The average accuracy obtained on the Akimpech dataset with the standard SWLDA classifier in BCI2000 is 98.1% for 15 epochs. These SWLDA results are included in the subject specific description of the dataset. Only exact figures are available for 15 epochs. Our proposed method achieves an average accuracy of 98.8%. When we examine the subject specific results, which are given in the supplementary material, we discover that on 18 out of 22 subject we are able to spell the entire test set correctly. The SWLDA classifier is able to achieve this for 16 subjects. After reducing the number of epochs to 10, we get an accuracy of 96.9. Spelling is still perfect for 15 subjects. A total of 5 subjects is able to do this for 5 epochs. The average result is 87.6% in this case.
A question one can ask is: how does this classifier compare to one which is trained supervisedly on the same data?

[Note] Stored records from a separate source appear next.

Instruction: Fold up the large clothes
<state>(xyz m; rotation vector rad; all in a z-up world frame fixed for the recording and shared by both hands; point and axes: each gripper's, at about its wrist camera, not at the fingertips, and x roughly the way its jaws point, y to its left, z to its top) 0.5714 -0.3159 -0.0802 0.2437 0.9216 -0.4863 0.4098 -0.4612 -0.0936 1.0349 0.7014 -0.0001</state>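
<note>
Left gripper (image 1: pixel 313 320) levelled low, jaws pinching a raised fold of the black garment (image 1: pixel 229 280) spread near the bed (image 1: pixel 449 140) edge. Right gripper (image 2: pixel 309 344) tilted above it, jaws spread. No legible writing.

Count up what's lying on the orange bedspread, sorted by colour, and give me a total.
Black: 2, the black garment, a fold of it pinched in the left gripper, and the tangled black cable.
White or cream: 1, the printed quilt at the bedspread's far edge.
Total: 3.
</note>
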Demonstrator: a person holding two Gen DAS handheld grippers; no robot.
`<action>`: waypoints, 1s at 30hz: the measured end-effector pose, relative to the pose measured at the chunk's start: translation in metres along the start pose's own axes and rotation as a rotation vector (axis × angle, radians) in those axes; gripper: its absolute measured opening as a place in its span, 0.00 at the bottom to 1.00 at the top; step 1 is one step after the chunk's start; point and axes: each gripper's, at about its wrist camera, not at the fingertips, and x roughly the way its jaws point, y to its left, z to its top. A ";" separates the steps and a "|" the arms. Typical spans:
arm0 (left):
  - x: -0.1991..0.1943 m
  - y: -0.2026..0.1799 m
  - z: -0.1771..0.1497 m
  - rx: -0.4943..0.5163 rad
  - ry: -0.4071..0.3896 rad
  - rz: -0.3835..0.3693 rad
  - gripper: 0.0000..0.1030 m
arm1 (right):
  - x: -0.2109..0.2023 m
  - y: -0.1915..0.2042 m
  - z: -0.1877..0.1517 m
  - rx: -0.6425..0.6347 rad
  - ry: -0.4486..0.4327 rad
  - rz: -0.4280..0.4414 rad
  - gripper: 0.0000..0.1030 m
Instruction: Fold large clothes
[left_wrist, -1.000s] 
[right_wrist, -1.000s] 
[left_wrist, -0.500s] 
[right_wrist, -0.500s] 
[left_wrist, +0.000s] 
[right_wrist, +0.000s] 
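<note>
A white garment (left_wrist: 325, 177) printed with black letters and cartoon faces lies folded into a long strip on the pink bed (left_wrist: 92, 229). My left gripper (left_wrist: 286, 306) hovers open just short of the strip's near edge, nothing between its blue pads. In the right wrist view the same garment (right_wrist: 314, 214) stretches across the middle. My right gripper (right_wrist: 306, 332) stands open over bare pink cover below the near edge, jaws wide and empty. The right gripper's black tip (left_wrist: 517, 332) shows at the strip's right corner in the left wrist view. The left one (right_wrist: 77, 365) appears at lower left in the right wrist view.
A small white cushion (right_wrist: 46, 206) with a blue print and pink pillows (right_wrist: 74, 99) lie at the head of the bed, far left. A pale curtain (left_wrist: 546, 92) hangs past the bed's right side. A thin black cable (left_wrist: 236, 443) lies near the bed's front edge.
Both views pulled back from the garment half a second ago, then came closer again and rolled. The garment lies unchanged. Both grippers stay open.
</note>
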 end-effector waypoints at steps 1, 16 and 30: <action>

To investigate this, we have trained a classifier using the proposed EM scheme where the probabilities of a column or row were fixed such that they reflect the ground truth. As we want the the best possible classifier for this data, we have omitted the optimization of and we fixed it to zero, effectively removing regularization. This is not a problem in the current experiment as we will evaluate on the same set. We do not consider the generalization properties of the proposed method in this experiment. For this reason, over-training will give us the most challenging bound possible. As the resulting classifier predicted nearly all of the characters correctly, we will not use the spelling as performance measure but we will look at the AUC instead. We evaluated the AUC on the entire test set, even when the number of repetitions was reduced. We made this choice to be able to compare all the classifiers on the same data. Because only the classifiers trained with 15 epochs have processed the entire test set we obtain slightly biased results. The results themselves are shown in Figure 5. It is clear that we can get very close to the supervised system on the less challenging setups. Also, the resulting classifier on A using 5 repetitions is still significantly better than random. This experiment confirms that we are able to train the classifier on unlabeled data.
The classifier OFF-US is trained unsupervisedly on the test set. The BOUND is trained supervisedly on the test set without regularization.
After our initial experiment we wanted to investigate how the performance is influenced by the availability of more unlabeled data. The OFF-US-T classifier is again trained completely unsupervisedly, but now the entire (unlabeled) training set is combined with the test set to train the classifier. A global observation is that due to the increase in data, the variance on the character prediction has vanished. In most cases we see an increase in performance and we will discuss only the most salient results. On subject A we achieved 69%. This is an increase of 22.2% over the previous experiment. We outperformed the CNN's and came significantly closer to the 72% obtained by the much more complex and supervised eSVM method. Performance on subject B (79%) when we are limited to 5 repetitions is as good as the other methods. Increasing the number of repetitions to 10 results in an accuracy of 95%. This is an improvement over all the compared methods. As the performance on subject C is still excellent, there is not much to discuss. The drawback of adding training data is that the positive outliers on 15 epochs from the previous experiment have disappeared. The Akimpech dataset exhibits similar behavior. We observe a slight increase in spelling accuracy for 5 epochs, a minor decrease for 10 epochs and equal performance for 15 epochs.
There is another advantage which cannot be seen from the table or the plots. The number of initializations which produce spellers with low quality is considerably lower when compared to the previous experiment. This brings us to an important practical aspect: when our proposed method is used, it is beneficial to use (unlabeled) data from previous experiments. By using the speller as a communication tool (i.e. freely spelling what you want, not what you have to spell in order to create a labeled data set) we can record data which will improve the speller itself. Giving exact figures about how many initializations are necessary is not feasible. We found that with 10 initializations we can achieve very stable results on all the datasets. By analyzing the variance of the individual experiments we see that there is almost never any variance on the spelling performance. As a result we can conclude that increasing the number of initializations will not increase the maximum attainable performance level but will increase the probability of achieving the maximum performance possible.
Although the previous experiments have been very informative, they are limited in the sense that they do not predict the performance for practical usage. To do this, we need experiments which simulate online usage. We did not perform any realtime experiment but we did mimic the circumstances of an online setting. We feel that using the publicly available data in an online setup produces results which are scientifically the most valuable as other people can compare with them.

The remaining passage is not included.